2. Locality. Also unlike equities, every real estate deal is subject to localized and deliberately nuanced legislation. There is no “one size fits all” federal law for real estate—each county can have a wildly different approach to the same problem set. Take laws in Orlando, Florida, vs. nearby Winter Park for instance—it’s much easier to get a building permit in the City of Orlando but cross the street into Winter Park—and you could be held up in approvals for twice/three times as long. Not to mention when legislation overlaps, or you want to build something that requires an exception or approval.

3. Relationship. AI does data, but to build real estate you need human relationships. No AI in the world can make up for the relationship network that has been established and worked for years.

Building a relationship with a landholder and working out a deal that everyone wins from is an inherently human undertaking.

An AI can not tell you that you can do a JV with the owner of the retail strip—building multifamily units above his holdings, and splitting the proceeds without ever buying the land underneath.

Or getting the local community group to agree to turn their vacant parking lot into affordable homes.

These are the deals that make developers great at what they do—seeing the opportunity where no one else can and building a human connection to make it happen.

Contrast this to the anonymous, high-frequency trades executed computer to computer on Bloomberg terminals.

Even though we see the unique aspects of real estate, at Giraffe we still think there is a place for AI within the sector.

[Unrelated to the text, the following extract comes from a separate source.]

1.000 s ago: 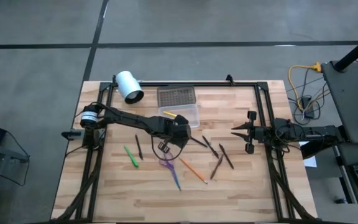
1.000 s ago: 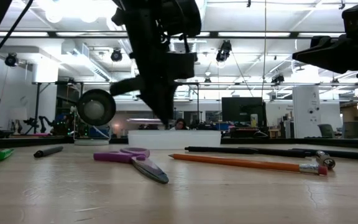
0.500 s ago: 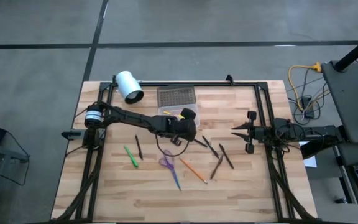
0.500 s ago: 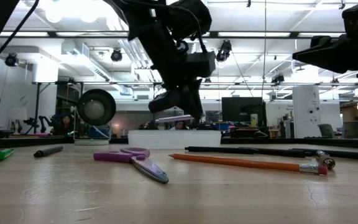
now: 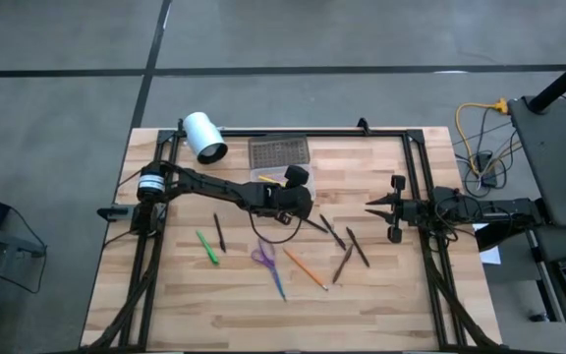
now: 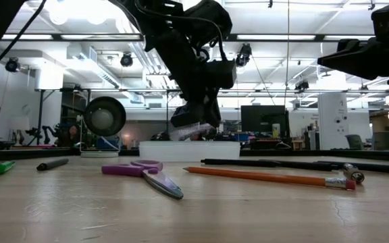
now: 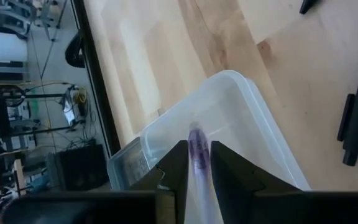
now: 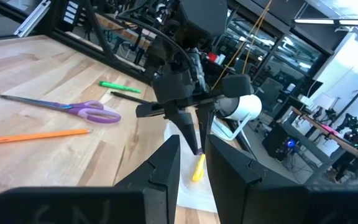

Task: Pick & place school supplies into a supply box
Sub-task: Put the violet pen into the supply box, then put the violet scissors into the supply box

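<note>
My left gripper (image 5: 293,192) is shut on a purple pen (image 7: 197,146) just above the supply box (image 5: 285,179), a clear case with a yellow pencil (image 5: 268,179) inside. The box's grey dotted lid (image 5: 279,150) lies behind it. In the low view the left gripper (image 6: 198,121) hangs over the box (image 6: 189,150). Purple scissors (image 5: 263,258), an orange pencil (image 5: 305,267), a green pen (image 5: 207,246) and several dark pens lie flat on the table. My right gripper (image 5: 369,206) waits at the right, open by a narrow gap and empty. My left gripper pinches the purple pen's shaft (image 7: 196,134) between its two fingers. The pen runs along the fingers and sticks out past their tips. The fingers slant down from above, over the box's inside (image 7: 247,124). The pen is lifted clear of the table and the box.
A white cylinder (image 5: 204,136) lies at the far left corner. Dark pens (image 5: 347,246) lie between the box and my right gripper. A black frame (image 5: 416,177) runs along the table's edges. Bare wood shows along the near edge.
My left gripper has gone from above the scissors toward the far edge and a little right, up over the supply box, and has tipped from pointing straight down to a slant. The purple pen has gone with it, clear of the table.
</note>
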You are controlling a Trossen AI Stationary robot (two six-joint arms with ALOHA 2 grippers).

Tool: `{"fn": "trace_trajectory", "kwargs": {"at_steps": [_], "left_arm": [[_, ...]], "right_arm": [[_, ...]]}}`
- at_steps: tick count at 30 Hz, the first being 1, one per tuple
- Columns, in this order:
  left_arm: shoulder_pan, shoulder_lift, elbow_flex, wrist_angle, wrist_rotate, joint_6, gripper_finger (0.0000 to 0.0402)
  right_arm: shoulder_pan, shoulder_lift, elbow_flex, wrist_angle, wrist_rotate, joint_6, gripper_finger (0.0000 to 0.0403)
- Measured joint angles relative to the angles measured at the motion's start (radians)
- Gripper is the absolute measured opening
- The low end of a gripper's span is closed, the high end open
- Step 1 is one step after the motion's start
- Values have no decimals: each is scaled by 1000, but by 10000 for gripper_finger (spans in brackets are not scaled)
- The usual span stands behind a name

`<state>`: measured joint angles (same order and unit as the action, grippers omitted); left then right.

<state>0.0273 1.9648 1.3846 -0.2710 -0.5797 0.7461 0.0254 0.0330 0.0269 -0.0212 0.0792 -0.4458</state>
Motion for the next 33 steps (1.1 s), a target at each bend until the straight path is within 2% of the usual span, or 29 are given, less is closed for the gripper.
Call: {"fn": "trace_trajectory", "kwargs": {"at_steps": [5,14,28,33], "left_arm": [[0,0,0,-1,0,0,70],[-9,0,0,-26,-1,-48,72],[-100,-6,0,-138,5,-133,73],[-134,-8,3,-141,102,-139,73]], "right_arm": [[0,0,0,0,0,0,68],[0,0,0,0,0,0,68],[0,1,0,0,0,0,68],[1,1,0,0,0,0,68]]}}
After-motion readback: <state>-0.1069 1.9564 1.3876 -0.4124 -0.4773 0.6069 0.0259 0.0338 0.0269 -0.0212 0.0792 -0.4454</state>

We’re helping the community of City Makers (developers, planners & consultants) navigate the transition to digital—what is worth investing time and energy into? And what is not?

Here are our four pillars of digital transformation that we’ve identified as capable of making real change to the bottom line immediately, without wasting time & effort on underdeveloped technology.

1. Consolidating Acquisitions Research

Acquisitions research involves lots of data points, usually trapped in isolated geospatial portals, such as the Government GIS tools, a comp database, a parcel tool (like Regrid), and your own Google Maps tracking of site locations.

With Giraffe, you can consolidate all this data into a single pane of glass & collaborate across all offices to build a pursuit map. This can greatly reduce wasted time on research & eliminate double handling of sites.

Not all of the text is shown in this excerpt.